I0930 14:15:06.651815  871656 kubelet.go:1822] "Pod termination stopped all running containers" pod="default/evictme" podUID=04cc53c0-801a-4c36-ae0e-07b0efb3dca2
I0930 14:15:06.651821  871656 kubelet.go:1824] "syncTerminatingPod exit" pod="default/evictme" podUID=04cc53c0-801a-4c36-ae0e-07b0efb3dca2
I0930 14:15:06.651827  871656 pod_workers.go:868] "Pod terminated all containers successfully" pod="default/evictme" podUID=04cc53c0-801a-4c36-ae0e-07b0efb3dca2
I0930 14:15:06.651836  871656 pod_workers.go:833] "Processing pod event done" pod="default/evictme" podUID=04cc53c0-801a-4c36-ae0e-07b0efb3dca2 updateType=1
I0930 14:15:06.651841  871656 pod_workers.go:742] "Processing pod event" pod="default/evictme" podUID=04cc53c0-801a-4c36-ae0e-07b0efb3dca2 updateType=2
...
I0930 14:15:07.244734  871656 kubelet_pods.go:931] "Pod is terminated, but some container status has not yet been reported" pod="default/evictme" running=1

case status.IsTerminated() checks isTerminatedAt which gets set as part of completeTerminating.

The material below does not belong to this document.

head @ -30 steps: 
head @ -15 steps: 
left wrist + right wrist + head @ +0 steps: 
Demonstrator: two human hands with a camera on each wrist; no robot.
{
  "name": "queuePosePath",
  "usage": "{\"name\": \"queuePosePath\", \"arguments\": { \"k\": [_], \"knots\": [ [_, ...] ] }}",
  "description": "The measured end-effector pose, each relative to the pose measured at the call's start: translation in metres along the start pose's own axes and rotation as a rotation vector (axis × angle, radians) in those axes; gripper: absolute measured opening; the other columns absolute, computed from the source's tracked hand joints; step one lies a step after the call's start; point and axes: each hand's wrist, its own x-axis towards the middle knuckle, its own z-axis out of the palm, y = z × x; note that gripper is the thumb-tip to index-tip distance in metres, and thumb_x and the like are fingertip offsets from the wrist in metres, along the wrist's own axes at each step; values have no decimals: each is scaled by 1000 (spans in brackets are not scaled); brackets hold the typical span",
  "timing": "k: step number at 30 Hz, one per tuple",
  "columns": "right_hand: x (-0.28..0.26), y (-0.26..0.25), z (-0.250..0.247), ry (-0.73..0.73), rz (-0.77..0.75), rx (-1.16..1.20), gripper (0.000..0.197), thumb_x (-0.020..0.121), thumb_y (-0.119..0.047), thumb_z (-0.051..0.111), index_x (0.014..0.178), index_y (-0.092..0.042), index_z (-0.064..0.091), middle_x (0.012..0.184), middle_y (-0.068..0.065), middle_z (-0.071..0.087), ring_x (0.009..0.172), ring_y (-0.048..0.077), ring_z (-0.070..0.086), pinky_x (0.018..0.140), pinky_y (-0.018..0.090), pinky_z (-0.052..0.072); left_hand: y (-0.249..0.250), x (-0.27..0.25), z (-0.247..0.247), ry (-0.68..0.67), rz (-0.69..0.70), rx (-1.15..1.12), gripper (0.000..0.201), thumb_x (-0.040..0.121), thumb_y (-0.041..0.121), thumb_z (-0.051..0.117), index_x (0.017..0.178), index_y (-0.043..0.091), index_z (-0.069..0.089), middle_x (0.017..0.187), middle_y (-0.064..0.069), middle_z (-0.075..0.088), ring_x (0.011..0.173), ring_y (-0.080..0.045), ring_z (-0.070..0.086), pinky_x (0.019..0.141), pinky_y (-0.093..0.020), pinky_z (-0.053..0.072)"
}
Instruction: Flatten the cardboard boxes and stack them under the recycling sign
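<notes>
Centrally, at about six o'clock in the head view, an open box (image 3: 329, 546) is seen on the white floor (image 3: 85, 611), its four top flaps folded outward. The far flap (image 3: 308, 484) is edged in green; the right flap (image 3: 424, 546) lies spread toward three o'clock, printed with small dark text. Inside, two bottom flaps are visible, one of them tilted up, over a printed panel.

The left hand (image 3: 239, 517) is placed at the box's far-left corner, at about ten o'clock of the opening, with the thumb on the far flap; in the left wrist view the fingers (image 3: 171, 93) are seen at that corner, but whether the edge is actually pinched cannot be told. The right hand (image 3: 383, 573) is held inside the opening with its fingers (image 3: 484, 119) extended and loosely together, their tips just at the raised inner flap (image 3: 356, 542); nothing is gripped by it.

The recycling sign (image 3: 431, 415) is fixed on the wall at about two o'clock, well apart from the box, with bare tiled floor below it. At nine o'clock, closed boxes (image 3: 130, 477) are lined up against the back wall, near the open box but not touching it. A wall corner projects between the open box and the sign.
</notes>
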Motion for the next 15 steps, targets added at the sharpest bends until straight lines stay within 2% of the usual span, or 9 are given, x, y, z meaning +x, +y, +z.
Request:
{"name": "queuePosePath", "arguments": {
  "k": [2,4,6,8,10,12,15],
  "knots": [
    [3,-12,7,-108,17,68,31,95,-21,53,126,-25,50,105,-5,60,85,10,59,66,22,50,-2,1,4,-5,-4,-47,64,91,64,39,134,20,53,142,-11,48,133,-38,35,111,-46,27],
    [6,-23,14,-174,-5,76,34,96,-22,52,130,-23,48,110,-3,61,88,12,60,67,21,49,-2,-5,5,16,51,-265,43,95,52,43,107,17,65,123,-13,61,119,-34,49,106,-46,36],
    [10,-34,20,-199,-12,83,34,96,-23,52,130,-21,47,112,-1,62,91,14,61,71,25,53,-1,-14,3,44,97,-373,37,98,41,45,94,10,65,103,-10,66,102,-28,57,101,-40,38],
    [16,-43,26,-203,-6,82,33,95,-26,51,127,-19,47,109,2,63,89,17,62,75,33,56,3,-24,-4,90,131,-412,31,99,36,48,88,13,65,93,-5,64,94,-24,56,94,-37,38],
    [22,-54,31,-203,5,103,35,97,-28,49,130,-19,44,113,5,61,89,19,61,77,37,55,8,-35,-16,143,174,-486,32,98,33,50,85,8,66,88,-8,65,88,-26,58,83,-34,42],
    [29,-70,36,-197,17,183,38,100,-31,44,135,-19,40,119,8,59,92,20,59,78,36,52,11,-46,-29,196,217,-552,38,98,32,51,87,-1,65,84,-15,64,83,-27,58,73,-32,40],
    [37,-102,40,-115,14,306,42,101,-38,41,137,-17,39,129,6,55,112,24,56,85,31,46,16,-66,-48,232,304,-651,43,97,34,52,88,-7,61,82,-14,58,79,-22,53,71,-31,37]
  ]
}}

It looks like that will always run so long as syncTerminatingPod succeeds.

Thus, I feel like syncTerminatingPod must have the bug: it returns successfully, but the containers of the pod aren’t all actually terminated.

Roughly, kubelet syncTerminatingPod sends “Failed” to status manager (which looks like it generates the correct apiserver patch for phase running -> failed), then somehow by the time Kubelet syncTerminatedPod is called it sends “Running but with errors” to status manager, and status manager allows that transition (internally) and then sends it to the apiserver. So the pod goes Running -> Failed -> Running which should never happen (we “lost” that the pod was stopped).

Bug 1: pod patch status probably shouldn’t allow terminal -> nonterminal phase transitions (didn’t we fix that??) Bug 2: pod worker is supposed to be getting most up to date status from status manager before calling syncTerminatedPod, which should include “Failed”, but that isn’t happening? thus the status manager then sends a “non-terminal state” (shouldn’t ever happen)

Roughly, figure out why status passed to syncTerminatedPod is older than what was sent by syncTerminatingPod, then figure out why status manager allowed that transition back to running, then figure out why apiserver didn’t reject.